Nesse jeito tão inato à burocracia europeia de falar antes de tempo e irritar os Estados-membros, Bruxelas já começou a enviar recados ao novo executivo italiano que ainda nem sequer está formado e é composto por dois partidos eurocéticos que conseguiram, entre as suas muitas diferenças, suficientes pontos de contato para tentar formar governo.
“A mensagem política para a Itália é clara. Têm de continuar a reduzir a dívida pública”, disse o vice-presidente da Comissão Europeia, Valdis Dombrovskis. “Continuamos a recomendar que a Itália continue a reduzir a sua dívida e, para 2019, recomendamos um ajuste estrutural de 0,6%”, acrescentou Dombrovskis.
É certo que a Itália tem a segunda maior dívida pública da zona euro a seguir à Grécia e que a União Europeia decidiu não abrir um processo por incumprimento das regras da moeda única em 2017, mas não custava a Bruxelas ter esperado que Roma saísse primeiro da crise política em que os resultados inconclusivos das eleições de 4 de março deixaram o país antes de começar com as exigências.
Principalmente quando o Movimento 5 Estrelas (M5S, na sigla em italiano) e a Liga ainda nem sequer afinaram como deve ser o seu estranho casamento, nem escolheram os nomes para o governo. Ainda para mais quando o nome mais apontado para liderar o Ministério das Finanças é um economista de 81 anos que considera a adoção da moeda única pela Itália como “um erro histórico”. E Paolo Savona nem sequer o disse no passado, afirma-o num livro que será publicado ainda este mês.
“A Alemanha não mudou a visão do seu papel na Europa desde o fim do nazismo, mesmo tendo abandonado a ideia de se impor militarmente”, escreve Savona na sua autobiografia, antecipada pelo diário “La Stampa”, numa crítica à economia que mais tem beneficiado da moeda única. O ano passado, num ensaio, citado pelo “Financial Times”, o economista escreveu: “O futuro do euro ainda assenta no seu passado, ao não conseguir um consenso sobre o que fazer ou líderes capazes de preencher o vazio.

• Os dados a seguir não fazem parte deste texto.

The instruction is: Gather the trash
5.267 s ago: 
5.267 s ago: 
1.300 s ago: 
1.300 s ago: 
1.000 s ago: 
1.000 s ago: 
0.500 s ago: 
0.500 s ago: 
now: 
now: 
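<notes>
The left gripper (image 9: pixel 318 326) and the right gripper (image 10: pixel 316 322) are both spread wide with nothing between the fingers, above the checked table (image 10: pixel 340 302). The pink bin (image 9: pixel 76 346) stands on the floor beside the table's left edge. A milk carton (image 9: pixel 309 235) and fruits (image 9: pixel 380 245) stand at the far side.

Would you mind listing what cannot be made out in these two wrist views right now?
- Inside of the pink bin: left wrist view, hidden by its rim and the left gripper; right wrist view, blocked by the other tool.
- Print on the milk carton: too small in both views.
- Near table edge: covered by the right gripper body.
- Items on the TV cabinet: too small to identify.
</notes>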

O colapso continua a ser possível”.
O antigo banqueiro e ministro da Indústria (1993-94), que chefiou o departamento de Políticas Comunitárias num governo de Silvio Berlusconi (2005-06), é um crítico da forma como está construída a moeda única e defende um “plano b” que permita à Itália deixar a zona euro com o mínimo impacto possível na economia do país.
Se a formação de uma coligação governamental com dois partidos que não gostam da Europa já era, por si só, uma notícia capaz de causar comoção em Bruxelas, a escolha de Savona para as Finanças, a confirmar-se, é uma mensagem clara por parte do novo executivo de que o compromisso da Itália com a Europa é menos intenso ou mais desafiante.
“O passado de Savona como um crítico público da construção europeia torna-o o candidato menos amigável para os mercados”, disse o Mizuho Bank aos seus clientes, numa nota citada pela Reuters.
Savona é o favorito de Matteo Salvini, líder da Liga, defensor acérrimo da saída da Itália do euro. Luigi Di Maio, do M5S, defende posições mais moderadas em relação à Europa, mas é muito crítico em relação às regras orçamentais demasiado rígidas da moeda única.
Não é seguro que Savona venha mesmo a ser o escolhido pelo novo governo de Itália para a pasta das Finanças. Sergio Mattarella, o presidente, já sublinhou a necessidade de o país manter os seus compromissos com a UE e encará sempre com muita relutância a nomeação de Savona – e tem sempre uma palavra a dizer sobre os ministros. O presidente convocou Giuseppe Conte, o professor universitário desconhecido que o M5S e Liga escolheram para liderar o governo, para ir ao palácio para ser indigitado primeiro-ministro.
Salvini já respondeu às ressalvas que o nome de Savona despertou a partir do momento em que surgiu numa lista de possíveis ministros do novo governo. Numa mensagem de vídeo publicada no seu Facebook, referiu: “Parece que alguém na lista de ministros propostos pela Liga e pelo M5S não foi recebido pelo establishment, por exemplo, Paolo Savona. Ele é um economista respeitado em todo o mundo… o que é que ele fez de mal? Ousou dizer que a UE tal como está não funciona da maneira adequada”.
Em nenhum lado do acordo de governo entre os dois partidos está especificado que a Itália pretenda sair da zona euro, aliás, as duas formações reiteram o seu compromisso com a Europa. Até porque Mattarella tinha sempre a última palavra a dizer e essa poderia ser “vamos para novas eleições”, algo que a Liga procura evitar com receio de que o seu resultado nas urnas possa não ser tão animador como o foi desta vez em que, com 17,3%, conseguiu superar o seu parceiro de coligação, a Força Itália, de Berlusconi, que se quedou pelos 14%.